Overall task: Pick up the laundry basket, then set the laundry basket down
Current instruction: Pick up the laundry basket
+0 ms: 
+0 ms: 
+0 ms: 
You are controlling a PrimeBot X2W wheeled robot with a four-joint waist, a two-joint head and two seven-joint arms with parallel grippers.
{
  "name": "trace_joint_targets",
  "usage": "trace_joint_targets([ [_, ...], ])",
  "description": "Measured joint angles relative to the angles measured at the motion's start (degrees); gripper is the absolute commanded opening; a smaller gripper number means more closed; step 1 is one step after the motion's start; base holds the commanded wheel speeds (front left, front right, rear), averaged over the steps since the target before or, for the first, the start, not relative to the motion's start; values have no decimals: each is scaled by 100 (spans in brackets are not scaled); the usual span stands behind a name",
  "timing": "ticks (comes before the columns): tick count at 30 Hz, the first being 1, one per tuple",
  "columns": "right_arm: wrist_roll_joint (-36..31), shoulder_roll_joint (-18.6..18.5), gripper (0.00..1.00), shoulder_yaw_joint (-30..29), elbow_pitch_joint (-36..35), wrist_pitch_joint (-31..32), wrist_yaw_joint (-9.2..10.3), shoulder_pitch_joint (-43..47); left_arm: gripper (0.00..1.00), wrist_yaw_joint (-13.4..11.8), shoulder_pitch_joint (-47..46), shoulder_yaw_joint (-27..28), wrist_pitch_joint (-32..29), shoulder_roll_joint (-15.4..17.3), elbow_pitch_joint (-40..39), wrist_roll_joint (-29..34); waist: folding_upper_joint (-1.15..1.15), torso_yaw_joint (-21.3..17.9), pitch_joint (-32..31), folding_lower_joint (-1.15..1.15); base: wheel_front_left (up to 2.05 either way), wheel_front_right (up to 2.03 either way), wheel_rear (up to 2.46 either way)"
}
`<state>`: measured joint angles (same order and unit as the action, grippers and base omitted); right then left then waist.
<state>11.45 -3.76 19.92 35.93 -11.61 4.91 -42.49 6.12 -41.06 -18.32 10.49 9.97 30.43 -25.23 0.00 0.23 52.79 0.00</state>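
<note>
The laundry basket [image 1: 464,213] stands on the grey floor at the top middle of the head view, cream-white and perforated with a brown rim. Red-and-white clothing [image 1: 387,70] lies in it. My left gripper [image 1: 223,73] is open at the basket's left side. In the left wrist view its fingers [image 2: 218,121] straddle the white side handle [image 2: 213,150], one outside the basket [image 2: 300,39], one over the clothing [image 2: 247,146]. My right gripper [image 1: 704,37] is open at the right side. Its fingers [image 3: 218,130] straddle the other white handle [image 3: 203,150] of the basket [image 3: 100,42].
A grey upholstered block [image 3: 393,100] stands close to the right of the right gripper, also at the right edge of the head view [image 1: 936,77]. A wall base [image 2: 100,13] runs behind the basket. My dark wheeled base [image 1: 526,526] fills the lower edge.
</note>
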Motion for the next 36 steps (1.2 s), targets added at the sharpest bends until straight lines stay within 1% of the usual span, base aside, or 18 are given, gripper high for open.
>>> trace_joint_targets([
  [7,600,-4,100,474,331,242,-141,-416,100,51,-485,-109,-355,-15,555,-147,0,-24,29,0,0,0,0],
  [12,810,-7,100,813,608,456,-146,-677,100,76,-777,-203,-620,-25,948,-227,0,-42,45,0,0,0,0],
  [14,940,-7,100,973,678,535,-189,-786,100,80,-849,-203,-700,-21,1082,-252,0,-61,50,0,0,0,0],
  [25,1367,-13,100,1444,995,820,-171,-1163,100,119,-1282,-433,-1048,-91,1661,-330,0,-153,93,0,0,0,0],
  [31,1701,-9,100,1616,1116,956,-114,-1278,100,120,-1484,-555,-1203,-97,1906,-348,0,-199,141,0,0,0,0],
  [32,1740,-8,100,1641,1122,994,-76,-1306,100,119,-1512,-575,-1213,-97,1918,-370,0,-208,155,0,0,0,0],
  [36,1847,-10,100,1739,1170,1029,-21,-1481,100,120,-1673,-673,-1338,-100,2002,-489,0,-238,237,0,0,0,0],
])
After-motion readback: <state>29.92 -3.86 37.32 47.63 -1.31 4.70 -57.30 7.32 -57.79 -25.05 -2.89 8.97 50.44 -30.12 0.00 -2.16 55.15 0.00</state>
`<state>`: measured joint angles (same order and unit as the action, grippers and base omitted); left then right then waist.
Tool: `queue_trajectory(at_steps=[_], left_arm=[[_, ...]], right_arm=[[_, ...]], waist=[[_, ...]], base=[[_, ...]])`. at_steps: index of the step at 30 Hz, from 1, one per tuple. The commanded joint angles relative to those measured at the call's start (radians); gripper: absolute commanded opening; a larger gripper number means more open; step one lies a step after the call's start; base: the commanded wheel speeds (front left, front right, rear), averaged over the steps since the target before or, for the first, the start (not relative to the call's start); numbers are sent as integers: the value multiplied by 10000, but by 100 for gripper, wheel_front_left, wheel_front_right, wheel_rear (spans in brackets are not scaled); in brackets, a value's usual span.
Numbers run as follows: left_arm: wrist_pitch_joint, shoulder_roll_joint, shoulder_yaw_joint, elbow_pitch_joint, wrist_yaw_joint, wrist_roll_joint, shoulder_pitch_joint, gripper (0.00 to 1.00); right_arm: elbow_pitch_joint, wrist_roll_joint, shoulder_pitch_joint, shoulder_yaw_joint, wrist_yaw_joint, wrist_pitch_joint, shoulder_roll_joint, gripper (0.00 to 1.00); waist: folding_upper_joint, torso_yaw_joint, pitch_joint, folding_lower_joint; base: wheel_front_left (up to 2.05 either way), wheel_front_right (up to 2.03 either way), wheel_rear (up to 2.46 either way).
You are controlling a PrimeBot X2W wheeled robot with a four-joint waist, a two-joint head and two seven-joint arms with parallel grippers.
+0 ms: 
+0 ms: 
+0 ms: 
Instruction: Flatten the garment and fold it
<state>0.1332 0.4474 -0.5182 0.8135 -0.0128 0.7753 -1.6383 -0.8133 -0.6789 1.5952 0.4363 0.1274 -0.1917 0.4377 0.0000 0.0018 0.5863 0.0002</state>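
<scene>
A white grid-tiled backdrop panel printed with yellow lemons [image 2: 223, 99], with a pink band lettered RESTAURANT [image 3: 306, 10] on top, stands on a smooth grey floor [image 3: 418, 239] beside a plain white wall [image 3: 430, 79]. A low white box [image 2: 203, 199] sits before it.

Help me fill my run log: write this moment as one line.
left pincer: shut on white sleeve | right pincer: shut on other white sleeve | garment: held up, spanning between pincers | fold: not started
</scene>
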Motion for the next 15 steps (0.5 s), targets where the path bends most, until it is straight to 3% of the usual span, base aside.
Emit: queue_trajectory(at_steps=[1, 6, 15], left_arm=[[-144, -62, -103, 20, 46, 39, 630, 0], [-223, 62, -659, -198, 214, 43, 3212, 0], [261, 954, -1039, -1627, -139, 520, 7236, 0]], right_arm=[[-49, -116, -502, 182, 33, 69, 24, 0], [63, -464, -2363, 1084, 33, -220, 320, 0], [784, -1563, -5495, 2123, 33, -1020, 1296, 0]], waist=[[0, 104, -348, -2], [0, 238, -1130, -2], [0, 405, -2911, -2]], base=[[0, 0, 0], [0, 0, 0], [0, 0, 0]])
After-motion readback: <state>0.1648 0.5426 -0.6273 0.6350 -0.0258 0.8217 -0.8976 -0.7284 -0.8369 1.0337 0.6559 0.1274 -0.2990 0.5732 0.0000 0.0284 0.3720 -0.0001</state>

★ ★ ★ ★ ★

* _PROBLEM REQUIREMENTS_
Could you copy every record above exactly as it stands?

* _PROBLEM SOLUTION_
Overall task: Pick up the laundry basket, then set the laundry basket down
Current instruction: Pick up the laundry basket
+0 ms: 
+0 ms: 
+0 ms: 
You are controlling a PrimeBot X2W wheeled robot with a four-joint waist, a two-joint head and two seven-joint arms with parallel grippers.
{
  "name": "trace_joint_targets",
  "usage": "trace_joint_targets([ [_, ...], ])",
  "description": "Measured joint angles relative to the angles measured at the motion's start (degrees); gripper is the absolute commanded opening; a smaller gripper number means more closed; step 1 is one step after the motion's start; base holds the commanded wheel speeds (front left, front right, rear), averaged over the steps since the target before or, for the first, the start, not relative to the motion's start; values have no decimals: each is scaled by 100 (spans in brackets are not scaled); the usual span stands behind a name",
  "timing": "ticks (comes before the columns): tick count at 30 Hz, the first being 1, one per tuple",
  "columns": "right_arm: wrist_roll_joint (-36..31), shoulder_roll_joint (-18.6..18.5), gripper (0.00..1.00), shoulder_yaw_joint (-30..29), elbow_pitch_joint (-36..35), wrist_pitch_joint (-31..32), wrist_yaw_joint (-9.2..10.3), shoulder_pitch_joint (-43..47); left_arm: gripper (0.00..1.00), wrist_yaw_joint (-13.4..11.8), shoulder_pitch_joint (-47..46), shoulder_yaw_joint (-27..28), wrist_pitch_joint (-32..29), shoulder_roll_joint (-15.4..17.3), elbow_pitch_joint (-40..39), wrist_roll_joint (-29..34); waist: folding_upper_joint (-1.15..1.15), torso_yaw_joint (-21.3..17.9), pitch_joint (-32..31), folding_lower_joint (-1.15..1.15); base: wheel_front_left (up to 2.05 either way), wheel_front_right (up to 2.03 either way), wheel_rear (up to 2.46 either way)"
}
`<state>`: measured joint angles (same order and unit as the action, grippers and base omitted); right then left then waist.
<state>11.45 -3.76 19.92 35.93 -11.61 4.91 -42.49 6.12 -41.06 -18.32 10.49 9.97 30.43 -25.23 0.00 0.23 52.79 0.00</state>
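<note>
The laundry basket [image 1: 464,213] stands on the grey floor at the top middle of the head view, cream-white and perforated with a brown rim. Red-and-white clothing [image 1: 387,70] lies in it. My left gripper [image 1: 223,73] is open at the basket's left side. In the left wrist view its fingers [image 2: 218,121] straddle the white side handle [image 2: 213,150], one outside the basket [image 2: 300,39], one over the clothing [image 2: 247,146]. My right gripper [image 1: 704,37] is open at the right side. Its fingers [image 3: 218,130] straddle the other white handle [image 3: 203,150] of the basket [image 3: 100,42].
A grey upholstered block [image 3: 393,100] stands close to the right of the right gripper, also at the right edge of the head view [image 1: 936,77]. A wall base [image 2: 100,13] runs behind the basket. My dark wheeled base [image 1: 526,526] fills the lower edge.
</note>
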Motion for the next 36 steps (1.2 s), targets added at the sharpest bends until straight lines stay within 1% of the usual span, base aside, or 18 are given, gripper high for open.
>>> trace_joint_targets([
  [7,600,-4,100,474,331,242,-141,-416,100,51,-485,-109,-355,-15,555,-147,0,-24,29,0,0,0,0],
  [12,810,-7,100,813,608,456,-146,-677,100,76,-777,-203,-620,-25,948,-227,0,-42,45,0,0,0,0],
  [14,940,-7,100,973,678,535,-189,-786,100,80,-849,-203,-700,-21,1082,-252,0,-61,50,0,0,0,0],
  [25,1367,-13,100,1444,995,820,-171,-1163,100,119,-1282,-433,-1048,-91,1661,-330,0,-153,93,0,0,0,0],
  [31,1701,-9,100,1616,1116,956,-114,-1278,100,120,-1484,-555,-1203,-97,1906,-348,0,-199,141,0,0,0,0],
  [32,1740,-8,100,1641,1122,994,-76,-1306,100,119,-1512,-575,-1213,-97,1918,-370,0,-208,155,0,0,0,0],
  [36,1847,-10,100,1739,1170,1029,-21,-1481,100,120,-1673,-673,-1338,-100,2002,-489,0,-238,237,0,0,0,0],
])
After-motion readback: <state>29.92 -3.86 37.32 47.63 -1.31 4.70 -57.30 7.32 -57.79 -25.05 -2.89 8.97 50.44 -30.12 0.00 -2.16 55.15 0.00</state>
`<state>`: measured joint angles (same order and unit as the action, grippers and base omitted); left then right then waist.
Tool: `queue_trajectory(at_steps=[_], left_arm=[[_, ...]], right_arm=[[_, ...]], waist=[[_, ...]], base=[[_, ...]])`. at_steps: index of the step at 30 Hz, from 1, one per tuple. The commanded joint angles relative to those measured at the call's start (radians); gripper: absolute commanded opening; a larger gripper number means more open; step one lies a step after the call's start; base: the commanded wheel speeds (front left, front right, rear), averaged over the steps since the target before or, for the first, the start (not relative to the call's start); numbers are sent as integers: the value multiplied by 10000, but by 100 for gripper, wheel_front_left, wheel_front_right, wheel_rear (spans in brackets are not scaled); in brackets, a value's usual span.
Numbers run as follows: left_arm: wrist_pitch_joint, shoulder_roll_joint, shoulder_yaw_joint, elbow_pitch_joint, wrist_yaw_joint, wrist_roll_joint, shoulder_pitch_joint, gripper (0.00 to 1.00); right_arm: elbow_pitch_joint, wrist_roll_joint, shoulder_pitch_joint, shoulder_yaw_joint, wrist_yaw_joint, wrist_pitch_joint, shoulder_roll_joint, gripper (0.00 to 1.00); waist: folding_upper_joint, torso_yaw_joint, pitch_joint, folding_lower_joint; base: wheel_front_left (up to 2.05 either way), wheel_front_right (up to 2.03 either way), wheel_rear (up to 2.46 either way).
You are controlling a PrimeBot X2W wheeled robot with a four-joint waist, a two-joint head and two seven-joint arms with parallel grippers.
+0 ms: 
+0 ms: 
+0 ms: 
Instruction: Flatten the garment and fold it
<state>0.1332 0.4474 -0.5182 0.8135 -0.0128 0.7753 -1.6383 -0.8133 -0.6789 1.5952 0.4363 0.1274 -0.1917 0.4377 0.0000 0.0018 0.5863 0.0002</state>
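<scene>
A white grid-tiled backdrop panel printed with yellow lemons [image 2: 223, 99], with a pink band lettered RESTAURANT [image 3: 306, 10] on top, stands on a smooth grey floor [image 3: 418, 239] beside a plain white wall [image 3: 430, 79]. A low white box [image 2: 203, 199] sits before it.

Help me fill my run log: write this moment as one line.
left pincer: shut on white sleeve | right pincer: shut on other white sleeve | garment: held up, spanning between pincers | fold: not started
</scene>
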Motion for the next 15 steps (0.5 s), targets where the path bends most, until it is straight to 3% of the usual span, base aside.
Emit: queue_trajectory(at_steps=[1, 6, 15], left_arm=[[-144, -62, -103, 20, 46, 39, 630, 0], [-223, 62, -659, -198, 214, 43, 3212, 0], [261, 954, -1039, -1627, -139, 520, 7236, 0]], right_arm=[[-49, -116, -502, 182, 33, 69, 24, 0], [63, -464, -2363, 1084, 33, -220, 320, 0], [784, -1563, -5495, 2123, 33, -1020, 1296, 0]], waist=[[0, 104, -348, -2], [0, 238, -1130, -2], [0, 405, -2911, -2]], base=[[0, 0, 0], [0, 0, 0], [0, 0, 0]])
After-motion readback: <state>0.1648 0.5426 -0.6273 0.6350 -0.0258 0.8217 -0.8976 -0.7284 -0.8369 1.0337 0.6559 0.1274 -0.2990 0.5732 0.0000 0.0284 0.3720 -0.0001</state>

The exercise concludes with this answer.